Es gibt noch Plakate, Transparente und Propagandabanner, zumal nach dem XI. Parteitag der SED, aber es sind sehr viel weniger geworden. Manche sind so formuliert, daß sie den Regeln mindestens der bürgerlichen Grammatik ins Gesicht schlagen («Fest auf dem Kurs der Hauptaufgabe»). Bei anderen stimmt es mit der Logik nicht so ganz. «Bis zur Jahrtausendwende eine Welt ohne Atomwaffen» legt jedenfalls die Erkundigung nahe, ob eigentlich danach die Kernwaffenarsenale wieder aufgefüllt werden sollen. Doch müssen wir die Losungen wohl auch nicht zu ernst nehmen. Die DDR-Bürger lassen sie noch unbeeindruckter an sich abrieseln als der durchschnittliche Bundesbürger die Fernsehwerbespots. Und parteioffiziell wird der «Transparentismus» der Übereifrigen heute eher belächelt: «Transparenz brauchen wir, nicht Transparente».

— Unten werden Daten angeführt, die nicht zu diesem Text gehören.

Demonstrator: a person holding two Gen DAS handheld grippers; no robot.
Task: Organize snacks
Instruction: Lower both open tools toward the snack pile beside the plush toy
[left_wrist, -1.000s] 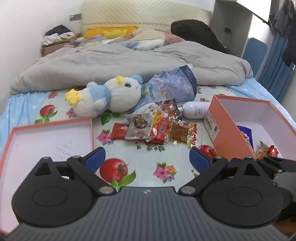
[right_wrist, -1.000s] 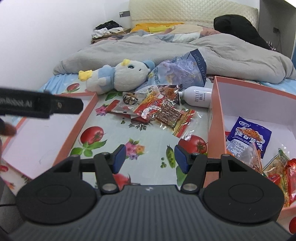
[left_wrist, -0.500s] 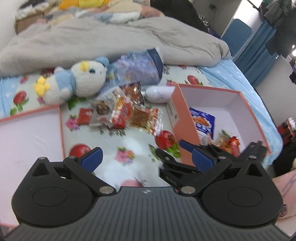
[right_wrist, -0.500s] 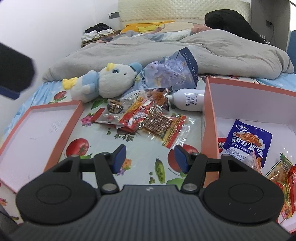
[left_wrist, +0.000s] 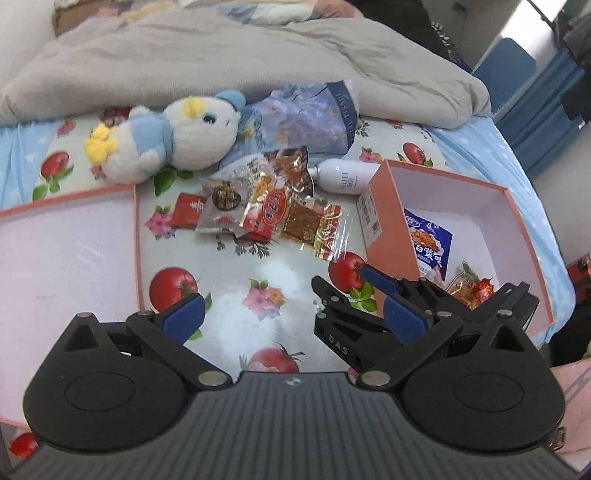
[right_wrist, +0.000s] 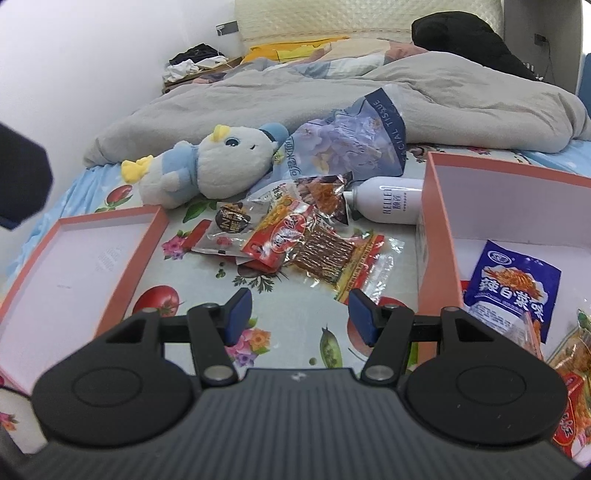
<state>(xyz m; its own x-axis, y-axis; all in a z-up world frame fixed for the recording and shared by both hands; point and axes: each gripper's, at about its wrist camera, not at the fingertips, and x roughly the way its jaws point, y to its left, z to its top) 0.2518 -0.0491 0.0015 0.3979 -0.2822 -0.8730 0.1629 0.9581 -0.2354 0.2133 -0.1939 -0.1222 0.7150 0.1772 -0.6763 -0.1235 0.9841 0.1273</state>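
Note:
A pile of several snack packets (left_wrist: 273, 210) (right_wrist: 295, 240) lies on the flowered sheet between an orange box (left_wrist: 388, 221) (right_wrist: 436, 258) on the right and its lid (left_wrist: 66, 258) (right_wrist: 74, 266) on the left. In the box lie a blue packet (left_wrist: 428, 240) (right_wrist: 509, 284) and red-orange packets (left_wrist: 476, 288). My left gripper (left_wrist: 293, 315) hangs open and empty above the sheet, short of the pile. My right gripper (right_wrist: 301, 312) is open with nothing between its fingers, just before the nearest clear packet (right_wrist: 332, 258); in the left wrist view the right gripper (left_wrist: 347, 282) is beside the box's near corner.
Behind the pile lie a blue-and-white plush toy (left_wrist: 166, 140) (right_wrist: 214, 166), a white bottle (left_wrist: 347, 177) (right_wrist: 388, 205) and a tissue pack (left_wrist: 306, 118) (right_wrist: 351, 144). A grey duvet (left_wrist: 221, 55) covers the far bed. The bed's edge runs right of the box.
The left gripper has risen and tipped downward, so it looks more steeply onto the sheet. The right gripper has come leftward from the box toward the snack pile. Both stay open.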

Vor allem wirkt das Land bunter, seine Menschen sind fröhlicher geworden (obwohl einer der jüngeren ZEIT-Reisenden, der die heutigen Zustände nicht aus eigener Anschauung mit den früheren vergleichen kann, rasch zu dem Urteil fand, die DDR mache einen «unfrohen» Eindruck). Zumal die Jungen sind von ihren Altersgenossen im Westen schwer zu unterscheiden; die Abiturklasse, die wir im mecklenburgischen Bad Doberan besuchten, hätte genauso gekleidet auch im Gymnasium von Bad Kissingen oder Bad Tölz sitzen können. Die Jugend trägt Levis, T-Shirts mit westlichem Aufdruck, viel Weiß. Ein erheblicher Teil stammt aus dem kapitalistischen Ausland – regulär importiert, von Verwandten mitgebracht oder im Intershop gegen – weiß-der-Herrgott-wie-ergatterte – Westmark erstanden.